Fiona is now 4, nearly going on 5. I didn't even look to see when I last wrote but I can guess she was maybe 2 the last time I posted anything about her on here. And while I never write anymore, this little blog still gets an ungodly amount of traffic stopping by. Key words like Down syndrome, Mosaic Down syndrome, clubbed feet and heart defect bring people by daily. I have thought about taking this blog off line, keeping it only for my own purpose because it documented a very emotional time of my life, but I keep it live for this reason- people are searching about life with a child with Down syndrome and this blog gives them a glimpse. It gives them a glimpse of a life I was not told about at first when I got Fiona's diagnosis prenatally. I was originally told "I'm sorry" and "I am sad to inform you". I was also told "you only have a few weeks to get rid of this problem if thats what you want". It was so painful to hear because although I was sad and it was not the news I dreamed about ever hearing, I had a baby, not a problem. My love for my daughter didn't change because of an extra chromosome, she was still a beating heart, kicking feet, little hiccups and wiggles inside my womb. She was still the same baby I had loved from the minute I found out about her, I just knew her differently now.  I wanted to take her extra chromosome away and fix her, the chromosome was the problem not my baby. But thats not possible so I sought out how else I could help my baby. It didn't take long for me to find the right support. Kelle Hampton, blogger at kellehampton.com, lived in my town and Nella was just a few weeks old at the time. I watched her in her little swing, the sweet half moon shape of her closed eyes as she slept, her chubby little cheeks and fingers closed in fists as Kelle took maternity pictures of my growing belly and I didn't feel as scared for my baby anymore. I found doctors who supported my pregnancy and called my baby by her name, Fiona, when referring to anything about her. I found doctors and friends and people  and blogs worldwide who were excited for me and gave me encouraging hope of what raising a child with Down syndrome really is like. A beautiful mixture of pain and wonder- much like all of parenthood is. We just kind of had a vantage point because we already knew most of the pains we would have to endure with Fiona's life, where who knows what kind of pain our twin boys will cause us in the future :)

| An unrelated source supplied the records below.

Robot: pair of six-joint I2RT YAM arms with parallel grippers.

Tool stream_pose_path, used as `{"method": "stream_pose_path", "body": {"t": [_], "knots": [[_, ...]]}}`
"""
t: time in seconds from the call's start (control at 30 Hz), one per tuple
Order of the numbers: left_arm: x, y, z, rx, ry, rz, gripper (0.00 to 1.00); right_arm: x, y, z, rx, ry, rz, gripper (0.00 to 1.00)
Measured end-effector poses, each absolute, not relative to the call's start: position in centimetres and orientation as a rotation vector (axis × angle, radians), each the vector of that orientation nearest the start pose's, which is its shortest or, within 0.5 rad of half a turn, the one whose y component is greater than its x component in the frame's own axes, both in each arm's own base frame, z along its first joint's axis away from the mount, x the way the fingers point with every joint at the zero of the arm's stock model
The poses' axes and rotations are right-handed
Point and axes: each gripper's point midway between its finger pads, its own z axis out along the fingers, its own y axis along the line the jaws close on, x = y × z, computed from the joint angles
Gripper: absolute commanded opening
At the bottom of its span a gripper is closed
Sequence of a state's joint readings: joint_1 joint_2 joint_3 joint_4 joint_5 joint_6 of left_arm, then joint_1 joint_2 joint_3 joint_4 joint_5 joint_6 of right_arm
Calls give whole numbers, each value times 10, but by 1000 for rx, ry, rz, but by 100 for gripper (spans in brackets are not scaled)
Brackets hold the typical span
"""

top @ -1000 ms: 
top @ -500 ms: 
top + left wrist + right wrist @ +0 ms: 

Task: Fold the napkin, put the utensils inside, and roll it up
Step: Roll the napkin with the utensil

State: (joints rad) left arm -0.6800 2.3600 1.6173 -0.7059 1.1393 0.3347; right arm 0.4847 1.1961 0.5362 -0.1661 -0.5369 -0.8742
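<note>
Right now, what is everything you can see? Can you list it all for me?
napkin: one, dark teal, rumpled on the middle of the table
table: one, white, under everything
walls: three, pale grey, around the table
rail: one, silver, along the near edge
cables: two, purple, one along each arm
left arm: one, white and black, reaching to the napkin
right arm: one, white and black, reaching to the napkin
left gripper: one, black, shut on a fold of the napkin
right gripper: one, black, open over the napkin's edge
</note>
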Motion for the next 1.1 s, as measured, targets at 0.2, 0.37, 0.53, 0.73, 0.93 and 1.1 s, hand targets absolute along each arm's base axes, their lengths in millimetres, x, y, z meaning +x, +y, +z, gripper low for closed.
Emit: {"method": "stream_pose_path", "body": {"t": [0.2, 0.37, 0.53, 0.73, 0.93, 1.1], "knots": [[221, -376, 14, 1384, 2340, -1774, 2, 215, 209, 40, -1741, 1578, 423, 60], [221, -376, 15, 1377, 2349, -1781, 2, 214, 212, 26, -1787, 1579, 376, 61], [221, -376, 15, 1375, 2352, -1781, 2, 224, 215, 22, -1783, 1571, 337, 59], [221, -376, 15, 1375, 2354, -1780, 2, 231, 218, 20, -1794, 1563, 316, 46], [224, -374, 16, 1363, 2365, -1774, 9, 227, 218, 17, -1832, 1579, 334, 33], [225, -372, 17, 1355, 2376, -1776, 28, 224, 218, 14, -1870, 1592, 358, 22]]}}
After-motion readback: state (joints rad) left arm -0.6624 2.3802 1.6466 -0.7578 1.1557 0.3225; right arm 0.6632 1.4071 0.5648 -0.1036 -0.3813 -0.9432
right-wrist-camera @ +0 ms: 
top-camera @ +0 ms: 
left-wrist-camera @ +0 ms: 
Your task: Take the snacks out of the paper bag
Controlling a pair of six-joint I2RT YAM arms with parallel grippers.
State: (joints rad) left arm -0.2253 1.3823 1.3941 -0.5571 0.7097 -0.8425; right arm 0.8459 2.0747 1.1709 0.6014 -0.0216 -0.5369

Today, I read about a woman who seemed to not find the right support. Or maybe not. Maybe she found exactly the same support I did but choose to read it differently then I did. For her, she saw no beauty. She saw a life of misery and struggle for her child and her family. While I focused in on what was going to be positive about our future, she seemed to focus on what was going to be hard. Neither way is probably right- it should be all looked at together I guess for an educated decision. However, I wasn't making a decision, I was solely trying to help my baby live. This woman, she felt she had to make a decision. And to her, this life that she describes as a life- she describes how she longed for it, with numerous fertility treatments and IVF's to conceive it, how strong the his heart was, how beautiful and perfect his little feet were- was better off never being born then living a life with Down syndrome.

My heart is broken.

Its broken for this little boy who's life was taken away from him because someone else thought it was for his own good, while yet I look at my daughter who was created just like him and she couldn't love her life more.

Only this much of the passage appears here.